=== Problem details ===
Transcribe the full listing exactly.

=== Information provided ===
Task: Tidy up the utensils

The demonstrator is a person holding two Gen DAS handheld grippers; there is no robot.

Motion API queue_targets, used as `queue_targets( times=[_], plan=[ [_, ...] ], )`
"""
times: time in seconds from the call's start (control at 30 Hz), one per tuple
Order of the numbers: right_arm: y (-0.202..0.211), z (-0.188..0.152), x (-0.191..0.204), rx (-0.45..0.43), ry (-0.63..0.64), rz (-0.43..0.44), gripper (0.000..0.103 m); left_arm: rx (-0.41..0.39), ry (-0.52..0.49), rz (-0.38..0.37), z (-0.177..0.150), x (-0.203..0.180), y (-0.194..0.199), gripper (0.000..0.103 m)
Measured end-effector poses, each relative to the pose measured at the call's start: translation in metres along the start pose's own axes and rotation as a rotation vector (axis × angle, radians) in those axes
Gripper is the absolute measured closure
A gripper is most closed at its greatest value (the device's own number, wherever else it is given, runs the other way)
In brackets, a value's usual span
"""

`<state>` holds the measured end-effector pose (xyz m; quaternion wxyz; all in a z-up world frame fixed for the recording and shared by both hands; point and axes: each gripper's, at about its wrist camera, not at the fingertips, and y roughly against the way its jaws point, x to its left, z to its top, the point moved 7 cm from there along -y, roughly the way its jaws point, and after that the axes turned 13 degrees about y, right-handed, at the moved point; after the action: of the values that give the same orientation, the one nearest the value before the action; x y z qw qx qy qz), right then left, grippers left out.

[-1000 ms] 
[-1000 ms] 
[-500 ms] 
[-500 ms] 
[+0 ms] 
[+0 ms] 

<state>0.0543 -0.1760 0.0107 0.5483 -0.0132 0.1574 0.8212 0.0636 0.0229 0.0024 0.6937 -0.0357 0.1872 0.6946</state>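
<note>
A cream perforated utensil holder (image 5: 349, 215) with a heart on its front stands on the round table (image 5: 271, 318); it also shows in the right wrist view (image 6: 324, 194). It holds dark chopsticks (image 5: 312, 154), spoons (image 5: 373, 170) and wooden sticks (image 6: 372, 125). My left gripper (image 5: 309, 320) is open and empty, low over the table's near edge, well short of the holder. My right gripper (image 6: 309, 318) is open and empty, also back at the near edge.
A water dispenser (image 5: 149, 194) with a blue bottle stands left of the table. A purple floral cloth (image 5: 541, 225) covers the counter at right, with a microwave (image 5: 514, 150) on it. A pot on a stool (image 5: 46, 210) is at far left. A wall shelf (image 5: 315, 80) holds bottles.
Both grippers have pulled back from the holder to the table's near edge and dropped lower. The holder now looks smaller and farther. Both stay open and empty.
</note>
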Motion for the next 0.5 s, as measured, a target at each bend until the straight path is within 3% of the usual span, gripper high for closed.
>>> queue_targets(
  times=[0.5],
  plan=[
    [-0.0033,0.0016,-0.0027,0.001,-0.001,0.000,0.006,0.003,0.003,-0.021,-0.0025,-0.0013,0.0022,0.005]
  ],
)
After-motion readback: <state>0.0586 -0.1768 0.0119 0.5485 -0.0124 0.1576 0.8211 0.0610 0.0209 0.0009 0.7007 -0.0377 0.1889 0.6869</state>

=== Answer space ===
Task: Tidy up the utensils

The demonstrator is a person holding two Gen DAS handheld grippers; there is no robot.

Motion API queue_targets, used as `queue_targets( times=[_], plan=[ [_, ...] ], )`
"""
times: time in seconds from the call's start (control at 30 Hz), one per tuple
Order of the numbers: right_arm: y (-0.202..0.211), z (-0.188..0.152), x (-0.191..0.204), rx (-0.45..0.43), ry (-0.63..0.64), rz (-0.43..0.44), gripper (0.000..0.103 m); left_arm: rx (-0.41..0.39), ry (-0.52..0.49), rz (-0.38..0.37), z (-0.177..0.150), x (-0.203..0.180), y (-0.194..0.199), gripper (0.000..0.103 m)
Measured end-effector poses, each relative to the pose measured at the call's start: translation in metres along the start pose's own axes and rotation as a rotation vector (axis × angle, radians) in those axes
Gripper is the absolute measured closure
A gripper is most closed at its greatest value (the device's own number, wherever else it is given, runs the other way)
In brackets, a value's usual span
"""

`<state>` holds the measured end-effector pose (xyz m; quaternion wxyz; all in a z-up world frame fixed for the recording and shared by both hands; point and axes: each gripper's, at about its wrist camera, not at the fingertips, and y roughly against the way its jaws point, x to its left, z to its top, the point moved 7 cm from there along -y, roughly the way its jaws point, and after that the axes turned 13 degrees about y, right-handed, at the moved point; after the action: of the values that give the same orientation, the one nearest the value before the action; x y z qw qx qy qz), right then left, grippers left out.

[-1000 ms] 
[-1000 ms] 
[-500 ms] 
[-500 ms] 
[+0 ms] 
[+0 ms] 

<state>0.0543 -0.1760 0.0107 0.5483 -0.0132 0.1574 0.8212 0.0636 0.0229 0.0024 0.6937 -0.0357 0.1872 0.6946</state>
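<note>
A cream perforated utensil holder (image 5: 349, 215) with a heart on its front stands on the round table (image 5: 271, 318); it also shows in the right wrist view (image 6: 324, 194). It holds dark chopsticks (image 5: 312, 154), spoons (image 5: 373, 170) and wooden sticks (image 6: 372, 125). My left gripper (image 5: 309, 320) is open and empty, low over the table's near edge, well short of the holder. My right gripper (image 6: 309, 318) is open and empty, also back at the near edge.
A water dispenser (image 5: 149, 194) with a blue bottle stands left of the table. A purple floral cloth (image 5: 541, 225) covers the counter at right, with a microwave (image 5: 514, 150) on it. A pot on a stool (image 5: 46, 210) is at far left. A wall shelf (image 5: 315, 80) holds bottles.
Both grippers have pulled back from the holder to the table's near edge and dropped lower. The holder now looks smaller and farther. Both stay open and empty.
</note>
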Motion for the next 0.5 s, as measured, a target at each bend until the straight path is within 3% of the usual span, gripper high for closed.
>>> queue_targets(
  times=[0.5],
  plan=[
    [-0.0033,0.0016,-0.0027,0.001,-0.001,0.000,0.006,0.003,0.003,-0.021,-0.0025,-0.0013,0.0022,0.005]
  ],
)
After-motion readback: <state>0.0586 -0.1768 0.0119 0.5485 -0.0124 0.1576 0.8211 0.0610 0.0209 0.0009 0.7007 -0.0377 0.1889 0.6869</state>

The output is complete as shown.